Par ailleurs, l'AMP a pour objet de remédier à l'infertilité « dont le caractère pathologique a été médicalement diagnostiqué » . Cette condition, d'ordre médical, condamne le recours à l'AMP pour des raisons de pure convenance personnelle.

Ces activités sont soumises à un encadrement réglementaire strict, qui se traduit par un agrément des praticiens, subordonné à des conditions de qualification, et à une autorisation des activités pratiquées dans des établissements et laboratoires satisfaisant un certain nombre de conditions. Le rôle de contrôle en la matière a été dévolu à la Commission nationale de médecine et de biologie de la reproduction et du diagnostic prénatal (CNMBRDP).

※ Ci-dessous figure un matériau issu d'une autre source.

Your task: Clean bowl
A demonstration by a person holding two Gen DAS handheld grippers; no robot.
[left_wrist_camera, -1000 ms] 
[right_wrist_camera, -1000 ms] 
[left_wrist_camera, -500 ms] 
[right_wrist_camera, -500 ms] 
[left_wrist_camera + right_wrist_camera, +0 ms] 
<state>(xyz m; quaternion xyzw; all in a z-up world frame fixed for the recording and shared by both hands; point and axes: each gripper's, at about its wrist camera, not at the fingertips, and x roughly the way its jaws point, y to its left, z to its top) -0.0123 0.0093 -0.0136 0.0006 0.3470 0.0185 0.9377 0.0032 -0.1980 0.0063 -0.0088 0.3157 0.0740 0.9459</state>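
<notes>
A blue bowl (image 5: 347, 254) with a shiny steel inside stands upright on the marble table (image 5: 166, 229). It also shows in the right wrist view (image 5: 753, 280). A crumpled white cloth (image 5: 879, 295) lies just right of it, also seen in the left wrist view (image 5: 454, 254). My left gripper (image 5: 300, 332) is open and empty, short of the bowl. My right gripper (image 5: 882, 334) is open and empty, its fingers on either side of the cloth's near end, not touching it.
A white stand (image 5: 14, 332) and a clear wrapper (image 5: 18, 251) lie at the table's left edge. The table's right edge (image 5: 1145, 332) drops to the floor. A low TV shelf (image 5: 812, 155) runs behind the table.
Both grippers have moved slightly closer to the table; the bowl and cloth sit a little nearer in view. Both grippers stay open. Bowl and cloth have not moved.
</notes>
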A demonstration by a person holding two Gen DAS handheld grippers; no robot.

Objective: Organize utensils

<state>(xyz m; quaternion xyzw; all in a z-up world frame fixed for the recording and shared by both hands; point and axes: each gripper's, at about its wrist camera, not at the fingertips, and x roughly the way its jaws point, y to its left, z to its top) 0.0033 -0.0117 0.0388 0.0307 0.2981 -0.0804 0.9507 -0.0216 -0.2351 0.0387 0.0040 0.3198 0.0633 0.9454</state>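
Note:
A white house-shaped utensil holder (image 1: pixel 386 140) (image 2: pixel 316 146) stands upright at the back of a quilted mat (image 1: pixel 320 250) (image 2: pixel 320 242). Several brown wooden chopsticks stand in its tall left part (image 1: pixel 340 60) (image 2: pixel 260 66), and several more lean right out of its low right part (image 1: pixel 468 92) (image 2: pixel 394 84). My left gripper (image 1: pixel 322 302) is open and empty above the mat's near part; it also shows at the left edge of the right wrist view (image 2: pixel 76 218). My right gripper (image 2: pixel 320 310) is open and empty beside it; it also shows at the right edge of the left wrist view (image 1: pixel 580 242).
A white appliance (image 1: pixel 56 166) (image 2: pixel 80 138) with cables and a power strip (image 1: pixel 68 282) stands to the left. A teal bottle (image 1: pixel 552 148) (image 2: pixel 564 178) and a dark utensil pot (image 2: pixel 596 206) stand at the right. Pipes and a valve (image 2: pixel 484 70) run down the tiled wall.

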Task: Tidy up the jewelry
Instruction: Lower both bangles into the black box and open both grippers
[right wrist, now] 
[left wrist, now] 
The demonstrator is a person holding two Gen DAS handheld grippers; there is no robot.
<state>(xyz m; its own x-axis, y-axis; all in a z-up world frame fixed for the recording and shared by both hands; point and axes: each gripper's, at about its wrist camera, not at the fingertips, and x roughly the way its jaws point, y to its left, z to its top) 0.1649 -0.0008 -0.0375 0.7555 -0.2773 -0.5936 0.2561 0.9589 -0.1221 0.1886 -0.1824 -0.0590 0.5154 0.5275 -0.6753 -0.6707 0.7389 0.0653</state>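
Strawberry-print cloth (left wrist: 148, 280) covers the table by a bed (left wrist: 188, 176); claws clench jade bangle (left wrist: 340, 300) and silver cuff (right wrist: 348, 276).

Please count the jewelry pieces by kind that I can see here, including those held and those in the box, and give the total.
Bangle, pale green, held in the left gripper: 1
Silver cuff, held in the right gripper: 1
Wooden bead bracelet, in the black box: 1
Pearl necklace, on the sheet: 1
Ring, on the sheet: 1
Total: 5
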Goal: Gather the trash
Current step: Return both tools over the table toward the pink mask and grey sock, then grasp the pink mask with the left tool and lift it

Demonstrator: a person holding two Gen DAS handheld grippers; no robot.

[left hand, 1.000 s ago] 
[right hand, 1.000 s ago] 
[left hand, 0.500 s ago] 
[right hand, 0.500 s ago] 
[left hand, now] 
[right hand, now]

En second lieu, le législateur n'a pas souhaité énumérer limitativement les techniques dont il valide l'utilisation, afin de tenir compte de leur rapide évolution. Aux termes de l'article L. 2141-1 du code de la santé publique, l'AMP s'entend des « pratiques cliniques et biologiques permettant la conception in vitro, le transfert d'embryons et l'insémination artificielle, ainsi que toute technique d'effet équivalent permettant la procréation en dehors du processus naturel » .

2. Le développement des techniques d'assistance médicale à la procréation

L'AMP s'appuie aujourd'hui sur un arsenal impressionnant de techniques permettant de pallier les causes les plus diverses de la stérilité, comme en attestent les données fournies par FIVNAT, association qui regroupe la plupart des centres d'AMP et effectue des statistiques.

En premier lieu, d'après le bilan FIVNAT établi en 2000, le succès des méthodes de fécondations in vitro (FIV), en terme de grossesses obtenues, est croissant. Celui-ci est dû, notamment, à la croissance exponentielle de l'utilisation de l'ICSI, qui représente désormais environ 40 % des FIV.

En second lieu, le nombre d'embryons transférés a continué à décroître. Le bilan montre une augmentation des transferts à deux embryons, et une quasi-disparition des transferts à plus de quatre embryons (moins de 0,5 %). Le taux de grossesse par ponction ou par transfert a continué à augmenter. Les centres ont adapté leur politique de transfert au cas de chaque patiente, démontrant la pertinence du choix opéré par le législateur de ne pas imposer de limitation quant au nombre d'embryons à transférer.

Enfin, le taux de grossesses multiples, après avoir très fortement augmenté entre 1987 et 1990, diminue depuis de 1994, surtout celui des grossesses triples, même avant réduction embryonnaire. Toutefois, si ce taux est en baisse, le nombre absolu des grossesses multiples issues de l'AMP n'a cessé d'augmenter en France depuis les débuts de la FIV.